Thursday, May 26, 2011

Take 2

Hooray!  Thanks to a speedy response from the cs303 staff, I will be running the Turk experiment again with slight modifications.  Hopefully it doesn't get flagged again, but all is not lost!

Take 2 of the experiment is identical to the original Turk experiment except for the following:
  • I will be using different questions, as some of them (e.g. "Find a website that gives a tutorial of how to type Chinese characters on a Windows computer.") now have this blog as the first Google hit!  I find this highly amusing, if not a bit annoying to deal with in its slightly Heisenberg Uncertainty Principle-esque nature.  So, I will hold off posting the modified questions publicly until the experiment is over.
  • I will separate out any Turkers who participated in the first run of the experiment (using their unique Turk ID), since they are familiar with how the experiment works, which could bias their behavior.
  • Logging has been improved either further!  Each user now has their own log file (thanks to cookies) instead of being listed in a single giant file, which will make parsing and reading much easier.

Now to rewait for results to slowly roll in...


  1. separating out prior test users is a great idea! I myself have had to do that for other projects! Perhaps whoever flagged your turk project, if you could block them (by ID) or show them a different (non-lagging) page, it would prevent you from being flagged again! Can you flag the IDs of anyone that hits your page?

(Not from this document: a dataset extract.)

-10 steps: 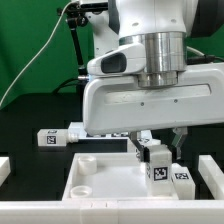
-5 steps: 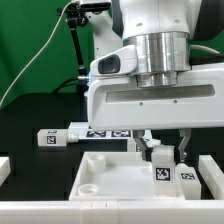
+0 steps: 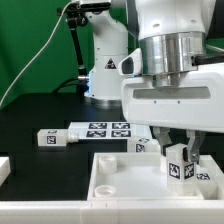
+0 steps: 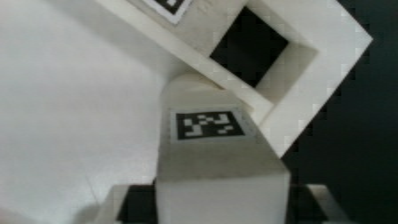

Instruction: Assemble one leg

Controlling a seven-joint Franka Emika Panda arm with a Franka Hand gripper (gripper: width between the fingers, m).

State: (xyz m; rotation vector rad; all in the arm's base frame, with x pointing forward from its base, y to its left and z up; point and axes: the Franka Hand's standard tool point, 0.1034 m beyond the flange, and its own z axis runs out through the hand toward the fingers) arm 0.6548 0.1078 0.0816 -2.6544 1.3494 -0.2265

  2. Flagging is anonymous, and for good reason, I think. However, it is so anonymous that I initially wasn't even sure if my HIT was taken down do to automating flagging or user flagging. I only found that it had to have been user flagging thanks to Scott and his Turk-knowledgeable contacts.

    Given the little information that I had, I am assuming that maybe someone maliciously flagged because it took me a few days to approve their task, so they could receive payment. That would be annoying and unfortunate, but I am approving tasks more consistently now, just in case.

    Thanks for the comments!

  3. To Answer some of the questions you asked in your previous blog:

    "How should I ask users whether or not they judged a website to be relevant? If I ask them right after they finish viewing the site, it could be too distracting and possibly affect their search behavior. However, if I ask them after they have completed the experiment, it is very likely that they have forgotten which websites they looked at, much less than whether or not they considered the website to be relevant.
    Alternatively, if I ask simple enough questions, would it be a good idea to make the simplifying assumption that the last site visited in most relevant, and the previously visited sites were less or not relevant?
    Other feedback is also welcome!"

    I think you can log all their navigation and at the end in your survey you can ask them questions like "You visited site x when searching for query y. How relevant it was (some set of choices)?"

    How are you planning to handle conflicts (some users will mark site x very relevant while some would mark it as less relevant for the same query). I think you may want to do Cohen's kappa measure instead of simple percentage measure ('s_kappa).

    This is a really nice experiment.

  4. Yay! I'm very relieved. My fingers are crossed.

  5. Hahaha I can't believe your study got flagged-- that's more than a bit unfathomable. Hopefully it goes smoothly this time! Also, it's pretty funny that google already indexed your questions from before; that's both more than a little bit impressive and also strangely unhelpful...

    Separating out the prior participants is definitely a good idea. It'll also be interesting to see, since you do have data series per turker, to see what the performance characteristics of individual turkers are, and whether they agree with the trends we had been talking about before in class (e.g. if there are some turkers who basically always do good work, and others who are basically always worthless).